EXERCISE PROMPT: Look through the material below and report every line that includes "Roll".

RAW DATA:
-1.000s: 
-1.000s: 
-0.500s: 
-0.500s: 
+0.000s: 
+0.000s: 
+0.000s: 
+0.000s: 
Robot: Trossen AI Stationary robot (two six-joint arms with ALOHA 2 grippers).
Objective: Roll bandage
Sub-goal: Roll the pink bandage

FINAL ANSWER:
Objective: Roll bandage
Sub-goal: Roll the pink bandage

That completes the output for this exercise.